* **Work request**
Keep the pictures out. Copy every line of the listing exactly.

* **Exercise data**
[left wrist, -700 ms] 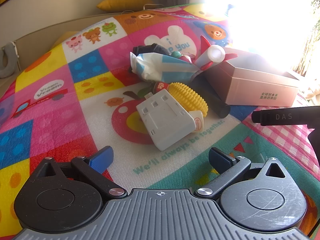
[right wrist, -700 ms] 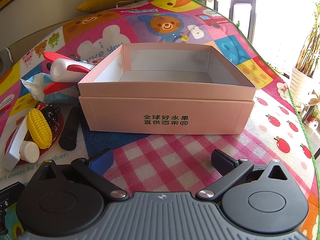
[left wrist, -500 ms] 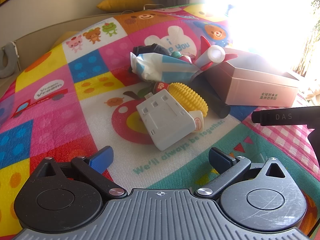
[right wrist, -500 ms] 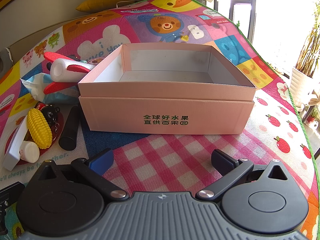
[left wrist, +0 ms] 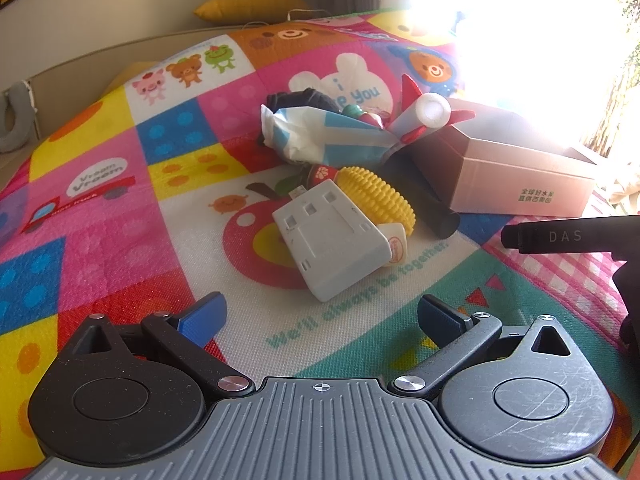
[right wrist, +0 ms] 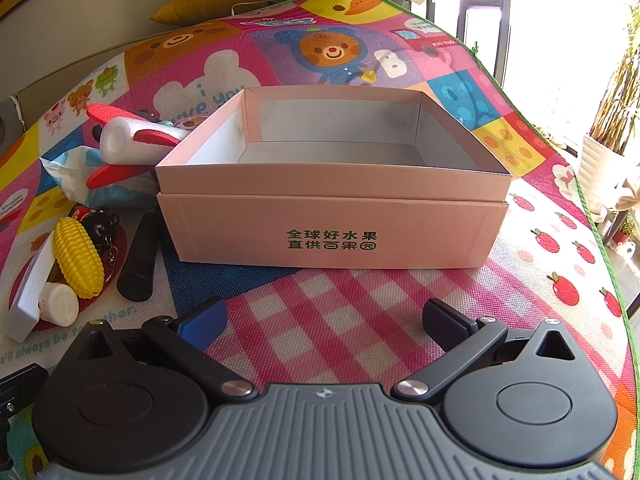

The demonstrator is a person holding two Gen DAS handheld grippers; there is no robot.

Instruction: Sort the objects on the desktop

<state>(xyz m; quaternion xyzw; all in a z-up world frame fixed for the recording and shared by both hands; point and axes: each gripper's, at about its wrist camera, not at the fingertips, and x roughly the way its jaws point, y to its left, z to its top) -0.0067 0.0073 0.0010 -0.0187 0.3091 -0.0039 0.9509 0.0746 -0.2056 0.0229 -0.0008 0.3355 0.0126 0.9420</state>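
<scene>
A sunlit room in a home, laid out for children's play.
A cartoon-animal play mat (right wrist: 400,300) covers the surface; a yellow cushion (right wrist: 208,2) lies at the far wall, with a potted plant (right wrist: 604,160) by the bright glass door (right wrist: 520,20) at right.

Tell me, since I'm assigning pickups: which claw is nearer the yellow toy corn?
Left. The left claw faces the yellow toy corn just ahead; the right claw fronts the pink box, corn off to its left.
</scene>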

* **Solution**
[left wrist, -700 ms] 
[right wrist, -700 ms] 
[left wrist, -500 ms] 
[right wrist, -500 ms] 
[left wrist, +0 ms] 
[right wrist, +0 ms] 

The demonstrator is a person holding two Gen DAS handheld grippers; there is no robot.

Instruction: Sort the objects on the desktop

<state>(xyz m; quaternion xyzw; all in a z-up world frame fixed for the recording and shared by both hands; point and axes: each gripper's, at about its wrist camera, not at the fingertips, and x roughly the way its jaws point, y to its left, z to its top) -0.0067 0.0073 0.0010 -0.0187 0.3091 -0.0039 0.9509 0.0746 -0.2056 0.0229 -0.0008 0.3355 0.0126 0.9420</state>
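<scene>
A sunlit room in a home, laid out for children's play.
A cartoon-animal play mat (right wrist: 400,300) covers the surface; a yellow cushion (right wrist: 208,2) lies at the far wall, with a potted plant (right wrist: 604,160) by the bright glass door (right wrist: 520,20) at right.

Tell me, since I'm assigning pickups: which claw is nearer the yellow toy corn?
Left. The left claw faces the yellow toy corn just ahead; the right claw fronts the pink box, corn off to its left.
</scene>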

No more work remains on this exercise.